—Elle demeure toujours rue Thérèse, 25, je m'en suis assuré.
—Réussirons-nous? dit Salvador, qui avait jusque-là écouté, sans y prendre part, les propos échangés entre Vernier les bas bleus et le vicomte de Lussan.
—Il le faudra bien, mon cher Albert, dussions-nous pour entrer chez cette vieille mégère, passer par le trou de la serrure; nous ne pouvons avec la misérable somme que nous possédons songer à passer à l'étranger.

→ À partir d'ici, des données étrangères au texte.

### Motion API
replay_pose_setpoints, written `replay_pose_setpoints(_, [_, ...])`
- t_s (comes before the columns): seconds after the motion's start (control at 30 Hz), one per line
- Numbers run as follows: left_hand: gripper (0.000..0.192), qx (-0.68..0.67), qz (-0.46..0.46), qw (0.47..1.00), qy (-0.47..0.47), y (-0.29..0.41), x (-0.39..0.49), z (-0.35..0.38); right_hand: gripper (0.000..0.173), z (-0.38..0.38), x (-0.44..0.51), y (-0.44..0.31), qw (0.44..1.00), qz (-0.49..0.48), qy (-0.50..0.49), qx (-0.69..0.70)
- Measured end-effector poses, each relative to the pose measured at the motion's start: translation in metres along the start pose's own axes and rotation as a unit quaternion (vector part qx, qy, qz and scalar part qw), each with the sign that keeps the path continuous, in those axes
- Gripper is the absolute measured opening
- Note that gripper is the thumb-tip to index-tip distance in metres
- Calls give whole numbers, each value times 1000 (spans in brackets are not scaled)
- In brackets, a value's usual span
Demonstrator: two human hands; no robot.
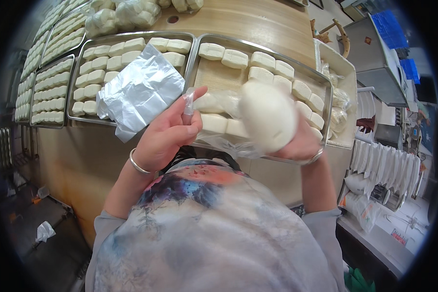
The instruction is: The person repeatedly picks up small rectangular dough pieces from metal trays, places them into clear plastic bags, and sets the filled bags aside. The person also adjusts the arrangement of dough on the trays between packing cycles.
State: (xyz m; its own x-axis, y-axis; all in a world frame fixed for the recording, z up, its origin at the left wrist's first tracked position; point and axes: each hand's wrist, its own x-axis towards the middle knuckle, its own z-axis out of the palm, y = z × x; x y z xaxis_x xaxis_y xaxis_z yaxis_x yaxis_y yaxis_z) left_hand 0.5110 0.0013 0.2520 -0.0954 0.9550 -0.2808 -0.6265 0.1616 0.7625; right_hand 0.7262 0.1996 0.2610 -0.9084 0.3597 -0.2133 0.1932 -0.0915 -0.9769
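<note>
My left hand grips a gathered edge of a clear plastic bag, which spreads to the right over the near part of a metal tray. Block-shaped steamed buns show at the bag; whether all of them lie inside it I cannot tell. In my right hand is a white steamed bun, blurred and raised above the tray. Part of that hand is hidden behind the bun. More buns stand in rows along the tray's far and right sides, with bare lining between.
A stack of thin plastic bags covers part of a second bun tray at left. Further trays of buns stand beyond it. Filled bags sit at the back of the wooden table. A white box holding bagged items adjoins the right tray.
</note>
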Motion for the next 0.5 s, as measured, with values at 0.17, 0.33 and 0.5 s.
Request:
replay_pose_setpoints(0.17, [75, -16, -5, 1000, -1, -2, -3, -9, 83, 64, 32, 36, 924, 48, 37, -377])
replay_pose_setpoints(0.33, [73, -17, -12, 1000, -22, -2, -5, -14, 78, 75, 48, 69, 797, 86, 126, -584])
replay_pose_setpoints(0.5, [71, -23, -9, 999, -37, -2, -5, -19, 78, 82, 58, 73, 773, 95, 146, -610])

—Vous l'avez dit, nous risquerons le tout pour le tout, et si nous échouons, on ne nous prendra pas vivants.
—Cela coule de source; je ne me soucie pas pour ma part de retourner à Bicêtre, cette maison me déplaît horriblement, on y traite un gentilhomme absolument comme le dernier des manants.
—Et je suis des vôtres? ajouta Vernier.
—C'est convenu, nous nous mettrons à l'œuvre dès que notre ami aura fabriqué les papiers qui nous sont nécessaires pour quitter la France.
La conversation des trois bandits fut interrompue, par l'entrée dans le salon d'une bonne qui portait un vase d'une plus grande capacité que celui qui venait d'être servi et plein jusqu'aux bords, d'un punch flamboyant; elle était suivie par la maîtresse du lieu, qui posa sur la table deux assiettes de porcelaine, sur lesquelles se prélassaient quelques douzaines de biscuits de Reims.
La bonne qui n'avait pas remarqué les trois hommes qui causaient ensemble à l'extrémité du salon, allait se retirer, après avoir posé sur la table le vase dont elle était chargée; elle en fut empêchée par une des femmes.
—Reste avec nous, Céleste, lui dit cette femme, tu boiras un verre de punch et tu nous chanteras quelque chose.